Exercise objective - Output, word for word, every line from the start of the listing down to and including the line that contains "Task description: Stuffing"; include nothing else.

▬▬▬

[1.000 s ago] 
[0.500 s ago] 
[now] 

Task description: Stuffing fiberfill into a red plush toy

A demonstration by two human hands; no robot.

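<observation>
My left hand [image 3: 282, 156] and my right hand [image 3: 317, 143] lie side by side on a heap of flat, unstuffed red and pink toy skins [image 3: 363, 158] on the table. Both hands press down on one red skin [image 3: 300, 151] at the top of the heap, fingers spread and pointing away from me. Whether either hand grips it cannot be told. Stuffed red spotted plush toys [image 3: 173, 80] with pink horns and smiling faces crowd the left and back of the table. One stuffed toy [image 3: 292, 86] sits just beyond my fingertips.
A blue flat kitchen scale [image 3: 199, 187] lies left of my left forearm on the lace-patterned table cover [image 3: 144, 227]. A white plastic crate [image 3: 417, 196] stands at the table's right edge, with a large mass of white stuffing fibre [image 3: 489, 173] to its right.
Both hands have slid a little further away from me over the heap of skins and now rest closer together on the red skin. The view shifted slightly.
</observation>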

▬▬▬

Solved exercise -
[1.000 s ago] 
[0.500 s ago] 
[now] 

Task description: Stuffing fiberfill into a red plush toy

The response to the exercise is complete.